[Task directions] A faithful transcription is wanted of the lines from the top of the material through the line that holds "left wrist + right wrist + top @", both ends included, leaving out the pictures.

[Material provided]
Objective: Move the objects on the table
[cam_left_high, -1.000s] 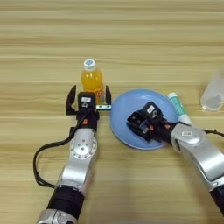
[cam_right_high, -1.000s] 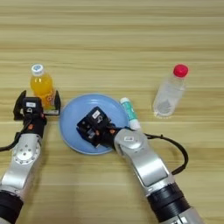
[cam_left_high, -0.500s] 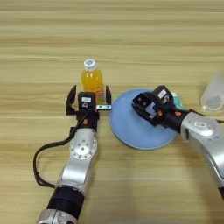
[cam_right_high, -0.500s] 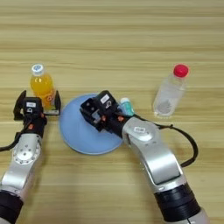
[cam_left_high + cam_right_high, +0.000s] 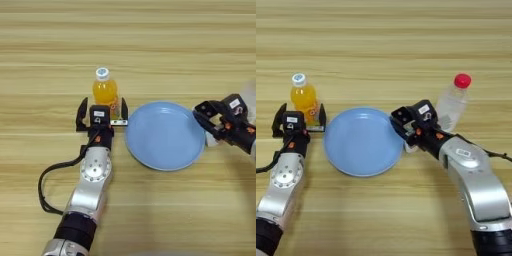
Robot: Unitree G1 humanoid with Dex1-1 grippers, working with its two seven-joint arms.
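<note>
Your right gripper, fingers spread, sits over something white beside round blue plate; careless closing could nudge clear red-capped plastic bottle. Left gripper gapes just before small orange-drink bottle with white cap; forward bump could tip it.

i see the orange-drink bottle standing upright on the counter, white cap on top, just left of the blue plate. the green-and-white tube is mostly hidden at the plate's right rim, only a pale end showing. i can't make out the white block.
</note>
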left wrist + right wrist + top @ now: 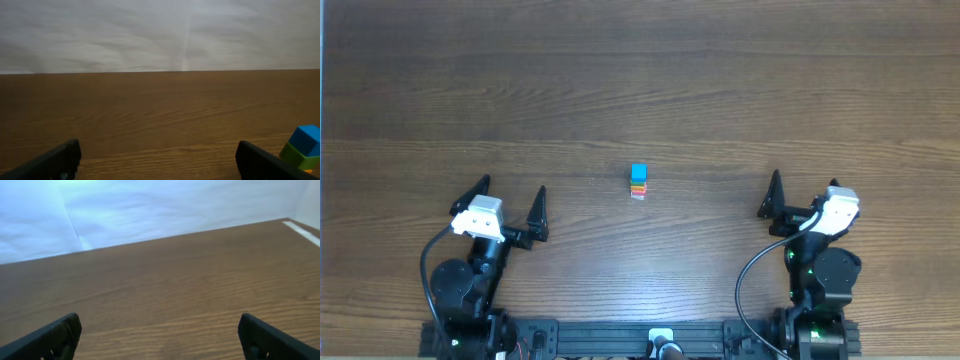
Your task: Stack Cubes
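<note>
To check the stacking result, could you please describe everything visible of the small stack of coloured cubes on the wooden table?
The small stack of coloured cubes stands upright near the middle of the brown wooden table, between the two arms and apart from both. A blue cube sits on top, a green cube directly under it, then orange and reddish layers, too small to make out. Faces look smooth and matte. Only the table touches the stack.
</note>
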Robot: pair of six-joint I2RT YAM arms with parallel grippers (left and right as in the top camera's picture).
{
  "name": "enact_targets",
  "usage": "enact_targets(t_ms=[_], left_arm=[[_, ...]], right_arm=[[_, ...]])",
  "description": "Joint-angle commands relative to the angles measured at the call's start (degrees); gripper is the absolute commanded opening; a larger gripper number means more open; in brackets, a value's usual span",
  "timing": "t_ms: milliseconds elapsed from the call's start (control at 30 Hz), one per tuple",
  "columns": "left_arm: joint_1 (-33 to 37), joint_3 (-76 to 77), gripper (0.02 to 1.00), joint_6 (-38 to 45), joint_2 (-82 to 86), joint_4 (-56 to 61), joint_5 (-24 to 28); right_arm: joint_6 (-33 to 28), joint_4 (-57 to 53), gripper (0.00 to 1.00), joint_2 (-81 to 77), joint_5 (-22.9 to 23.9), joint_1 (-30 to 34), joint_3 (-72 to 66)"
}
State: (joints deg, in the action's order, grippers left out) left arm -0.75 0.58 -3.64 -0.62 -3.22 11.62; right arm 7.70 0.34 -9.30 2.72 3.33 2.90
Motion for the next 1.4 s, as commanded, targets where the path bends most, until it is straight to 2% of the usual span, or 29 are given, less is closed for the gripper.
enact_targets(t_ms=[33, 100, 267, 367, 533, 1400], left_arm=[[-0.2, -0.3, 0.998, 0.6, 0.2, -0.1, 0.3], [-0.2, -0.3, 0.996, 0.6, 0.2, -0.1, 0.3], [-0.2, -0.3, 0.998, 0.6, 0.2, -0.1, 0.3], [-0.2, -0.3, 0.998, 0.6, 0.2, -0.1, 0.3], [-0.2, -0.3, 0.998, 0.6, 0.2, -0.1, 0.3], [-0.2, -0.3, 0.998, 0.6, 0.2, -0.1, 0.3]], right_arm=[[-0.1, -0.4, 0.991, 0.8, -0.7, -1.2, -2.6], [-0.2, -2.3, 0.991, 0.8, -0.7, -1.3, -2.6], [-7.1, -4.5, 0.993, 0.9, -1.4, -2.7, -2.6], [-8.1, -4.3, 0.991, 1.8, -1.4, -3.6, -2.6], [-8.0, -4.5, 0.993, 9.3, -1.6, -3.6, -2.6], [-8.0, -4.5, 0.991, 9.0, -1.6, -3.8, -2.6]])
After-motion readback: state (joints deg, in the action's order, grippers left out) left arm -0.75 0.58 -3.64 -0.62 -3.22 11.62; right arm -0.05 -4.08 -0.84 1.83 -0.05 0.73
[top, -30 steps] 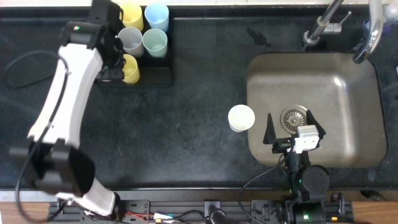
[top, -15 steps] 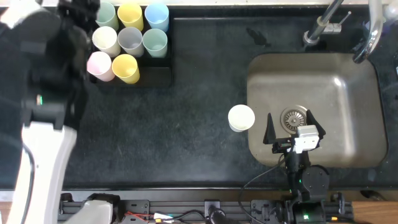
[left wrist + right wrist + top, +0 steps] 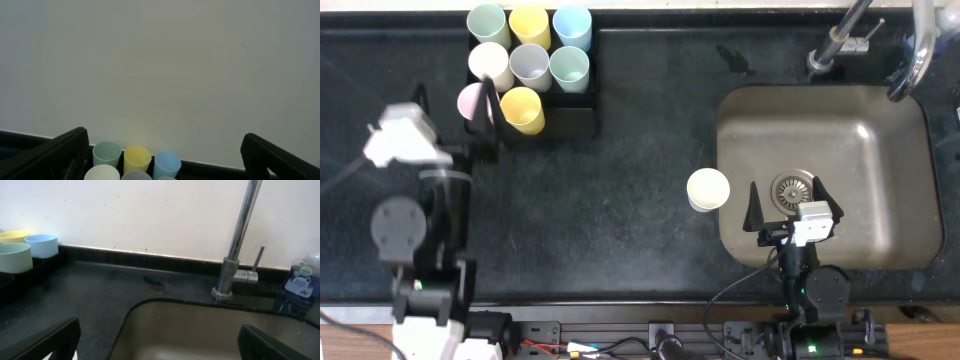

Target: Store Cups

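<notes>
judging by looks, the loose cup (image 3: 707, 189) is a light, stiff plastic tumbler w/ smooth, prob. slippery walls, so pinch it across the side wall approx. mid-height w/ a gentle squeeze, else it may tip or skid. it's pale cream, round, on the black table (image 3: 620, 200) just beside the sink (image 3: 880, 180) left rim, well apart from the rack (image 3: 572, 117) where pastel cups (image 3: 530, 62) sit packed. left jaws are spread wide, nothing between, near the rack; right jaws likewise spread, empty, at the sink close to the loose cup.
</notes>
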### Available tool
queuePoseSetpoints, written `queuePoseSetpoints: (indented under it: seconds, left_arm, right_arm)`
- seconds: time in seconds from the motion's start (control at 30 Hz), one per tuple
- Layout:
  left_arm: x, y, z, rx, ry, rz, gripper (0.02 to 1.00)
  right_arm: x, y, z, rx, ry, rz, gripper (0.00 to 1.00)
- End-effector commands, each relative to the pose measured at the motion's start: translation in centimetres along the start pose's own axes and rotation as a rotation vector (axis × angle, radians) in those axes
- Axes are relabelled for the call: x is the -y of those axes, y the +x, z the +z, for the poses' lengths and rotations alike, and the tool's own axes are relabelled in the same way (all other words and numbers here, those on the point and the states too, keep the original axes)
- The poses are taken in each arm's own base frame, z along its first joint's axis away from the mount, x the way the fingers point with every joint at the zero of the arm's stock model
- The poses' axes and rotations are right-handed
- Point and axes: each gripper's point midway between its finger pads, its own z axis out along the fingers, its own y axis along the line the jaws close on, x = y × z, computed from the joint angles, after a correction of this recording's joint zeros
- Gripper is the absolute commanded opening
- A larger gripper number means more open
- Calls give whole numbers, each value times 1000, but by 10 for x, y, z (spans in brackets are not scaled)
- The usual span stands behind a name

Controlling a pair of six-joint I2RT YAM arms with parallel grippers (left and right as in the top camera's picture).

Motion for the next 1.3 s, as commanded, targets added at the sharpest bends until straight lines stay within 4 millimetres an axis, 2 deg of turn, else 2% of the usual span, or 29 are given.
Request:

[Answer to this task]
Objective: Move the objects on the table
[cam_left_high, -1.000s] 
[cam_right_high, -1.000s] 
[cam_left_high, -0.500s] 
[cam_right_high, -0.500s] 
[cam_left_high + cam_right_high, +0.000s] 
Robot: Unitree G1 humanoid with Dex1-1 grippers, working with its two seven-joint arms.
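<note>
Your right gripper, fingers spread, sits over something white beside round blue plate; careless closing could nudge clear red-capped plastic bottle. Left gripper gapes just before small orange-drink bottle with white cap; forward bump could tip it.

i see the orange-drink bottle standing upright on the counter, white cap on top, just left of the blue plate. the green-and-white tube is mostly hidden at the plate's right rim, only a pale end showing. i can't make out the white block.
</note>
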left wrist + right wrist + top @ now: 

Nothing more is needed to complete the output.